With an ACC Offensive Player of the Year award in hand, the senior declared for the NWSL Draft.
Racing FC head coach Christy Holly, a former opposition analyst for U.S. Soccer who’s worked with the youth national team as well, had been tracking Ekic for the last couple of years.
“The big thing that Emina has is her ability to play,” Holly said. “She's got supreme ability in her left foot, but she's very comfortable in tight spaces."
The former Cardinal enjoyed the feeling of being wanted during the draft process, but said it was stressful with so much going on.
Ekic couldn't recall how many teams reached out, but Ferguson-Dayes estimates six to seven called about her star.
"I think she was okay with potentially going somewhere else," Ferguson-Dayes said. "I was okay with her going somewhere else. But at the end of the day, I think this is where she wanted to be."
"It was just like a dream come true that we get an NWSL team here exactly as I'm finishing up college, just in time when I would be playing professionally," Ekic said.
While being masked in a room surrounded by friends and loved ones, Ekic couldn't hide the emotions when the fifth overall pick of the 2021 NWSL Draft came.
After it was announced, she stood up and immediately hugged her parents, uncle and brother as the first Louisville player to ever be an NWSL draftee.

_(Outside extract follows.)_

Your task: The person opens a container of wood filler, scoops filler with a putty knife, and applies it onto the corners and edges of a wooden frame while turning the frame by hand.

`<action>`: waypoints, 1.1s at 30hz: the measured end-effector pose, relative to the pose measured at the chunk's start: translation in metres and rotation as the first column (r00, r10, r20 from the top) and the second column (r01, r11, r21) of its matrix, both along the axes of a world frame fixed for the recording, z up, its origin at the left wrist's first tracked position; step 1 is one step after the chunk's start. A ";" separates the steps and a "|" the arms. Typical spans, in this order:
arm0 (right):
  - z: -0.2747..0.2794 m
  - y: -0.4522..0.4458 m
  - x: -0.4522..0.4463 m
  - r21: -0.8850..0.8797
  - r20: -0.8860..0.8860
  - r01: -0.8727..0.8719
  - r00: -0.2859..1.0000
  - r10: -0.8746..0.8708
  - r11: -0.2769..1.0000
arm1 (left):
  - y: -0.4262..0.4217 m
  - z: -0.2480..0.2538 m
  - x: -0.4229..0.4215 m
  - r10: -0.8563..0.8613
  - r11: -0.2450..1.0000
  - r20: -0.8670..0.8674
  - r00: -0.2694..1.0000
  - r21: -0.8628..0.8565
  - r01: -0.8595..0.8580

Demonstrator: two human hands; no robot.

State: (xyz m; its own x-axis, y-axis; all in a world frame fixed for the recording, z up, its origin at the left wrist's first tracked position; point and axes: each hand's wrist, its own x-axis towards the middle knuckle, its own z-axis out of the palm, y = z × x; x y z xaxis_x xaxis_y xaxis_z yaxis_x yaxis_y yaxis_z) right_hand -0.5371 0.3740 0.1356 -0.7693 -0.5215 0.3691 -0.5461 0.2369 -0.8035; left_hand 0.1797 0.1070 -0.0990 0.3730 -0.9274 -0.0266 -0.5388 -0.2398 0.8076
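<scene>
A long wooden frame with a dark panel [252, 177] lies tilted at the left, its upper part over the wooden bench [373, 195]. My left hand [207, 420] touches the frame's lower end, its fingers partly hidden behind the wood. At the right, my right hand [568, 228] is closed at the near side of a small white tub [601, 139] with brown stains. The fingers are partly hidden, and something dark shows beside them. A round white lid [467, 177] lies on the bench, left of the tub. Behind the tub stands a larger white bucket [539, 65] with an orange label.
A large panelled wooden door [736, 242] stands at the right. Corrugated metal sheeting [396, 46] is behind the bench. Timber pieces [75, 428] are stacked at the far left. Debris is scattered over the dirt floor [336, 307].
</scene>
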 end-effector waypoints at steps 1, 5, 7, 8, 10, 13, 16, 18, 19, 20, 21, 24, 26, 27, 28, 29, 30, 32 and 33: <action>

"Once my name got called, there was just a sense of relief and so much excitement," Ekic said. "I get to stay home with my family and friends."
"I just thought it was fairy-tale," Ferguson-Dayes said. "It's signing your hometown hero."
"We've talked about embedding our roots in the communities that we work and live in," Holly said. "And there's no better way to do it than taking people from the community and inserting them right in the middle of this club."
It's visible to the young women in this area who have dreams like Ekic once did. Now, they don't just have representation at the highest level of women's soccer in a club: They have a local figure who made it there.
"I think it's so awesome because growing up here, I didn't have that," Ekic said. "And we didn't really have the academy. It was very difficult to get seen, to get noticed."
"I'm an unbelievably big advocate of if you can see it, you can be it," Ferguson-Dayes said. "I see the interaction she has here at our stadium. I see the interactions that she has here at our camps. Young girls know who she is.”
“And what that does for young players is priceless,” Holly said. “I mean, it's inspirational."
“She’s become somewhat of a soccer pop figure,” Underwood said.
The academy players training just a field over can take a quick glance to see it: the hometown hero hitting turbo on turf as Racing rolls through preseason in preparation for its inaugural season. And she can go right back home to the basement.
“I’m kind of comfortable and familiar with everything,” Ekic said. “Louisville is home. I love this place, the community and the people.”